Yağmur Taktaş ailesinin avukatı Fethi Öksüz, otopsi raporunun Columbia Üniversitesi tarafından hazırlandığını ve ölüm nedeninin basit bir uyuşturucu zehirlenmesi değil, pasaportuna ve eşyalarına el konularak esaret altında tutulması ve zorla madde verilmesi sonucu meydana geldiğini ifade etti.
“Net şekilde ifade etmek istiyoruz, aşırı uyuşturucu madde kullanımından kaynaklı ölüm meydana geldiği sonucuna ulaşılamamış. Eğer böyle bir sonuca ulaşılmış olsaydı, net şekilde otopsi raporunda yazardı.”
İki ayrı yakalama kararı çıkarıldı
Avukat Öksüz, elde edilen otopsi raporunun ardından, Adana Cumhuriyet Başsavcılığı’nın talebi ve Adana 5. Sulh Ceza Hakimliği’nin kararıyla, şüpheli A.C.F. hakkında 25 Temmuz itibarıyla yakalama kararı çıkarıldığını duyurdu.
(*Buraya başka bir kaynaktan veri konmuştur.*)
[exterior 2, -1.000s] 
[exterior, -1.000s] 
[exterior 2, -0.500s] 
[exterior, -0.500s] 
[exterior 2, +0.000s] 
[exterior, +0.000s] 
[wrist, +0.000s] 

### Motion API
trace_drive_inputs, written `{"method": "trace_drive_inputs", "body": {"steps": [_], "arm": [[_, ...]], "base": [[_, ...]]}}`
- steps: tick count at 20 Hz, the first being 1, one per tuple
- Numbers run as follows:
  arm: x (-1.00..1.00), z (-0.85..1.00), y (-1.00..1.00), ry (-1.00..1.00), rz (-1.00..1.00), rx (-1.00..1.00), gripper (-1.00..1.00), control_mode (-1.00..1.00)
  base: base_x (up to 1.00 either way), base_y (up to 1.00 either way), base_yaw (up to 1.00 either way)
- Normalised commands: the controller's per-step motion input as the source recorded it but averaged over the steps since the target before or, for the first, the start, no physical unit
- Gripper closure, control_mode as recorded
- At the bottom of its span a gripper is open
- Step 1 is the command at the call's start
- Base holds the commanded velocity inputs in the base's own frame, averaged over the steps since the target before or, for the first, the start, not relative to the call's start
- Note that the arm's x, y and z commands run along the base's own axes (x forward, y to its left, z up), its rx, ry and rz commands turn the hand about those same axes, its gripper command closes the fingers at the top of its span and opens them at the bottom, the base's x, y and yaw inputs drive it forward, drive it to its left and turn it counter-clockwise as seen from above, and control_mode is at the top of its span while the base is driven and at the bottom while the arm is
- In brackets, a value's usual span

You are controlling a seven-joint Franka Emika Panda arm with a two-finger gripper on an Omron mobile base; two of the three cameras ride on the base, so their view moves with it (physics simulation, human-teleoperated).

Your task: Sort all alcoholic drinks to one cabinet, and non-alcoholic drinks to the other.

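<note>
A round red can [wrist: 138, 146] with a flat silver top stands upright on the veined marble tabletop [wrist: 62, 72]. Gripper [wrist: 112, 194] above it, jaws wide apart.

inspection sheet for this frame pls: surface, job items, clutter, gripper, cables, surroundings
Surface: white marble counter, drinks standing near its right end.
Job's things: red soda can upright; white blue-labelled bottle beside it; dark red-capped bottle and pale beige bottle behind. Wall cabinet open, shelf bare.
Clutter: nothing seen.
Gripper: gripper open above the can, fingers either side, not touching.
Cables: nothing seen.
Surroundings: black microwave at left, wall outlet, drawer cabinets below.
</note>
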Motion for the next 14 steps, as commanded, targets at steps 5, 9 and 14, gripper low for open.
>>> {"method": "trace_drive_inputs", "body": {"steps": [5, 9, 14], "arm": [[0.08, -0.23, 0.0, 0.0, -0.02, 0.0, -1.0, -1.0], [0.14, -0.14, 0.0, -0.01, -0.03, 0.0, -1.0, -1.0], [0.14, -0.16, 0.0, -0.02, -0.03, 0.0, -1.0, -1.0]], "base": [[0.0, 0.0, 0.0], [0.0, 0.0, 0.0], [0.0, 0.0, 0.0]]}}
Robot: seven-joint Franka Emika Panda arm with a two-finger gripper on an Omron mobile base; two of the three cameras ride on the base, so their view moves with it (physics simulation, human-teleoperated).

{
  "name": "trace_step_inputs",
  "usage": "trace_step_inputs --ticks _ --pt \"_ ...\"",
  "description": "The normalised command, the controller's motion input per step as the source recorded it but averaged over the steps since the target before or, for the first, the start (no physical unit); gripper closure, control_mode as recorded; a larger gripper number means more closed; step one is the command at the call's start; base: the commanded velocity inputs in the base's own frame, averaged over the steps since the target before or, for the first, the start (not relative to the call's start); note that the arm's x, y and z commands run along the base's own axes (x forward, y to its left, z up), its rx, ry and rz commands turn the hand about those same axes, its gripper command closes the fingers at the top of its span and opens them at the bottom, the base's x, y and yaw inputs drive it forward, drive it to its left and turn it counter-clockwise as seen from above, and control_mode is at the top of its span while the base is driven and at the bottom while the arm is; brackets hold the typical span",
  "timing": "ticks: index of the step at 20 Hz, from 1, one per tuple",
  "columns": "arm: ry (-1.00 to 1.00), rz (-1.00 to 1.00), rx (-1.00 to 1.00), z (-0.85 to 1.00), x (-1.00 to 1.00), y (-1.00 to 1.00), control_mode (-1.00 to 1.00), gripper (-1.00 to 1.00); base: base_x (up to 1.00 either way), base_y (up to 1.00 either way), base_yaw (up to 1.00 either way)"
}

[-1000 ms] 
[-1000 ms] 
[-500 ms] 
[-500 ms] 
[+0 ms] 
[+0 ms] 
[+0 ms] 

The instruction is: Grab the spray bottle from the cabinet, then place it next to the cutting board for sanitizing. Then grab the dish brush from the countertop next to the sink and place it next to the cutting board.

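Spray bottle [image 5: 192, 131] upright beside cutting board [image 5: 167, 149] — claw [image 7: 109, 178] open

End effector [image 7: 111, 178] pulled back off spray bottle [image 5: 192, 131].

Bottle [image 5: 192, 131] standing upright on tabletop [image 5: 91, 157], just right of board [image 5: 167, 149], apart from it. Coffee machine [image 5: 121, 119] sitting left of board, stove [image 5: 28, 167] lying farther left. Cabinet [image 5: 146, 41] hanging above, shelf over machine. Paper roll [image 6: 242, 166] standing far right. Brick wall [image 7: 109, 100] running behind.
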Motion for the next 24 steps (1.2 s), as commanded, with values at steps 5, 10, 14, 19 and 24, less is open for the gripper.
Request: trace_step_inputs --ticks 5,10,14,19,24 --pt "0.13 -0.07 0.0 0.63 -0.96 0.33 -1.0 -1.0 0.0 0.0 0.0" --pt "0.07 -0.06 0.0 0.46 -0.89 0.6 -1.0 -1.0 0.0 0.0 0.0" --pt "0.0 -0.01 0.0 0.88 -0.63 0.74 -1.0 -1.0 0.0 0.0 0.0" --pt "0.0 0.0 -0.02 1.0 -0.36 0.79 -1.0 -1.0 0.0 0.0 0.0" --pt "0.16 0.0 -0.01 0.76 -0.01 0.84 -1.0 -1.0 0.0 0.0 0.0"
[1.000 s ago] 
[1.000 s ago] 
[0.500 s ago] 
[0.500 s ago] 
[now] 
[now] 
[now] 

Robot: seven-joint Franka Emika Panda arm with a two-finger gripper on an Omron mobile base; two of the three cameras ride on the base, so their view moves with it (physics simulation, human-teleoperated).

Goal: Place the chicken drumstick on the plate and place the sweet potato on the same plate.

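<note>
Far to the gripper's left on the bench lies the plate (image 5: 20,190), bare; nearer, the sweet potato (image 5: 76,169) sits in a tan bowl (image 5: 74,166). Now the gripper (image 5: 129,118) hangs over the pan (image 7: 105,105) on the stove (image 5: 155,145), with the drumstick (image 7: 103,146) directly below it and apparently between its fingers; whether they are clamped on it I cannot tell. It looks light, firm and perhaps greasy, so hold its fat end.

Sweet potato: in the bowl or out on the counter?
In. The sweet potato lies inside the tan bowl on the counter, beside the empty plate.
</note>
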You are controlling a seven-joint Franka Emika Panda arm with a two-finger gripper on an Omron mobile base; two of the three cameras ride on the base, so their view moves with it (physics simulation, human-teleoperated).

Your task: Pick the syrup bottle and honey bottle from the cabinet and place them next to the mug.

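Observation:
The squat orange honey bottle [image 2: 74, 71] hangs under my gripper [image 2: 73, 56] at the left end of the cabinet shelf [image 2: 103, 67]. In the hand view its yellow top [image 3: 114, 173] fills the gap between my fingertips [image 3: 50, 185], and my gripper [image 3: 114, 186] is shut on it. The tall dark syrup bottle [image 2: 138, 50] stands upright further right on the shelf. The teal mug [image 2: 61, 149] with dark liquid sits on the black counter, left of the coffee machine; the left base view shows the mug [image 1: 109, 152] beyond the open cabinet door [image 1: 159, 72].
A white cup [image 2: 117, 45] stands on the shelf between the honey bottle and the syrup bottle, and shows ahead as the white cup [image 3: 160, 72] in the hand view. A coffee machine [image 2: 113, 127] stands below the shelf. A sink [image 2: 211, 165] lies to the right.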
Aynı şüpheli hakkında, Taktaş’ın İstanbul’da darbedilerek dalağını kaybettiği olay nedeniyle de İstanbul 2. Asliye Ceza Mahkemesi tarafından ayrı bir yakalama kararı alındığı bildirildi.
Türkiye’ye girerse tutuklanacak
Şüphelinin hem ABD hem de Türk vatandaşı olması nedeniyle, avukat Öksüz, sürecin Eylem Tok davası gibi istinabe yoluyla ilerleyeceğini belirtti. Türkiye’ye giriş yapması halinde şüphelinin derhal gözaltına alınarak adli mercilere sevk edileceği kaydedildi.
“Bu şahıs Türkiye’ye giriş yaptığı anda yakalanacak ve adli makamlara teslim edilecektir.”
Adli süreç hem Türkiye’de hem ABD’de sürecek
Avukat Öksüz, Taktaş’ın ölümüne ilişkin yargılamanın Türkiye’de gerçekleştirilmesi gerektiğini, mağdurun ailesinin yaşadığı derin travmaların dikkate alınarak uluslararası adli iş birliğinin devreye sokulacağını açıkladı.
Fethi kabir sonrası Türkiye otopsi raporu bekleniyor
Taktaş’ın cenazesi 20 Nisan 2024’te Adana’da toprağa verilmiş, ardından 6 Mayıs’ta fethi kabir işlemi yapılarak Adana Adli Tıp Kurumu’nda ek otopsi gerçekleştirilmişti. Ancak bu otopsiye ait Türkiye’deki resmi rapor hâlen açıklanmadı.
Olayın geçmişi
3 Nisan 2024’te Manhattan’daki evinde fenalaşan Yağmur Taktaş, kaldırıldığı hastanede hayatını kaybetmişti. Ailenin ölüm nedenine ilişkin şüpheleri üzerine, hem ABD’de hem Türkiye’de adli süreç başlatılmış, cenaze Türkiye’ye getirilerek defnedilmişti.